President Obama to New Orleans: 'We Will Rebuild'
The president tells skeptical residents that much work remains to be done.
Oct. 15, 2009— -- In his first visit to New Orleans since last year's election, President Obama today reassured residents that the government would continue to help rebuild the city damaged by Hurricane Katrina in 2005, although he noted that much work still remains to be done.
"Katrina may have swept through the city but it did not destroy this community, and that is because of you, the people of New Orleans," Obama said at a town hall event at the University of New Orleans, where this year's graduating class will be the first that attended the school after Katrina struck.

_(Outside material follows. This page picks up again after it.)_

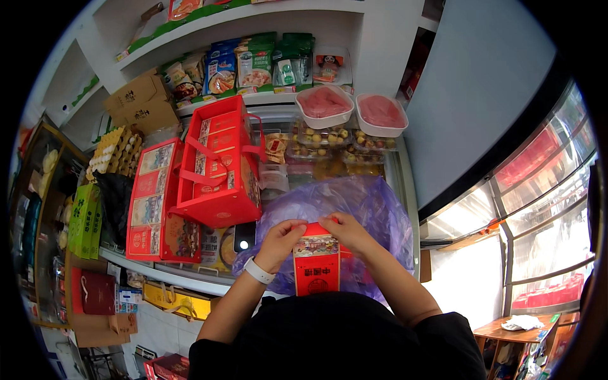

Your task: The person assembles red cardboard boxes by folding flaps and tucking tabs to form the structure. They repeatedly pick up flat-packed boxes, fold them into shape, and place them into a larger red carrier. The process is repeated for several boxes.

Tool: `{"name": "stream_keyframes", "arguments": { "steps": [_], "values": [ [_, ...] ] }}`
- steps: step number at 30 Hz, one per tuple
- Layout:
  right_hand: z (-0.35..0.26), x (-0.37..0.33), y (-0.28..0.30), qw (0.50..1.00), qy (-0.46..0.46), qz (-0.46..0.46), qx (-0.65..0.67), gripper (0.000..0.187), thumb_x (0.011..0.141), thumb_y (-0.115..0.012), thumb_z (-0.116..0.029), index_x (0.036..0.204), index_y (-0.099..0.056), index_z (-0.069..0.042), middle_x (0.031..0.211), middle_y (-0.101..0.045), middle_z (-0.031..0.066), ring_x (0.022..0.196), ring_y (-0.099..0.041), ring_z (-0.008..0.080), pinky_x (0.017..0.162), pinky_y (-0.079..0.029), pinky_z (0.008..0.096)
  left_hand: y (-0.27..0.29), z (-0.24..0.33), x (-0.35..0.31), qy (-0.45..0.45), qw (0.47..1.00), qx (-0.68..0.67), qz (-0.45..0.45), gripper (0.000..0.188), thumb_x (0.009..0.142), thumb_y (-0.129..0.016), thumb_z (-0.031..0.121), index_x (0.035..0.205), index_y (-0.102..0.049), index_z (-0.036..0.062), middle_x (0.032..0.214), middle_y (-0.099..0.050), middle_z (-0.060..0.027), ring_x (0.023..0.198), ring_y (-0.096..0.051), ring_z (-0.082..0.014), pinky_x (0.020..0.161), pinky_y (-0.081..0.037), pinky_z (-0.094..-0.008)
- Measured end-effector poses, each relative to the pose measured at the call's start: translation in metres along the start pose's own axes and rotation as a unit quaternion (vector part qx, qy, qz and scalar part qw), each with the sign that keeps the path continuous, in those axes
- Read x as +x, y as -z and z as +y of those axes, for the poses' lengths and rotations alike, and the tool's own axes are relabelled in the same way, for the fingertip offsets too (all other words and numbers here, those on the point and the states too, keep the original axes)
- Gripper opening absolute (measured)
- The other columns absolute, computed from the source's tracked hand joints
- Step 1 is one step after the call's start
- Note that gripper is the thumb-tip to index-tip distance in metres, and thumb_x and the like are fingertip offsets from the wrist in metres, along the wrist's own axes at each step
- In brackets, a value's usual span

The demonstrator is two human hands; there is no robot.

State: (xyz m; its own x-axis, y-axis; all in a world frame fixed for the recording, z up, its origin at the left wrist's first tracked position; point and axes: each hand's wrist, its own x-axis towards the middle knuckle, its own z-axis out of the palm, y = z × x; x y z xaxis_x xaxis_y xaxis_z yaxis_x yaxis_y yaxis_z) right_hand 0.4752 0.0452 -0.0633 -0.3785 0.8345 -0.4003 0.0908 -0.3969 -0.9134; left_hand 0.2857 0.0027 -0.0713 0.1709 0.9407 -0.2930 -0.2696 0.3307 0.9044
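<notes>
Smooth packet (316,263), glossy plastic bag (373,206)

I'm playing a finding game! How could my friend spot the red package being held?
Find the crinkly purple bag. Over it, near the black shirt, the left hand and right hand hold a red package by its far end. Unlike the two red boxes to its left, it's much smaller.

A plastic bag (373,206) spreads behind and on both sides of a carton (316,263), two boxes (153,202) stand to the left with egg trays (113,152) beyond them, tubs (382,114) sit on fruit packs (321,137) behind the bag, and packets (255,66) line the shelf (256,99) farther back.
</notes>
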Motion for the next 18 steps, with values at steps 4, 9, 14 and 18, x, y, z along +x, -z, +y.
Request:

In the face of criticism that the president's first visit to the city came nine months after he took office and lasted less than four hours, the administration has highlighted that Cabinet members have made 35 trips to the Gulf Coast since January and they have freed up $1.5 billion in recovery funds from bureaucratic red tape.
"I promise you this," Obama said. "Whether it's me coming down here or my Cabinet or other members of my administration, we will not forget about New Orleans. We are going to keep on working. We are not going to forget about the Gulf Coast. Together we will rebuild this region and we will rebuild it stronger than before. It is going to be stronger than before."
But the president noted that the initial government response under President Bush was far from adequate.
"It has now been just over four years since that terrible storm struck your shores," Obama noted. "And the days after it did, this nation and all the world bore witness to the fact that the damage from Katrina was not caused just by a disaster of nature, but also by a breakdown of government, that government wasn't adequately prepared and we didn't appropriately respond."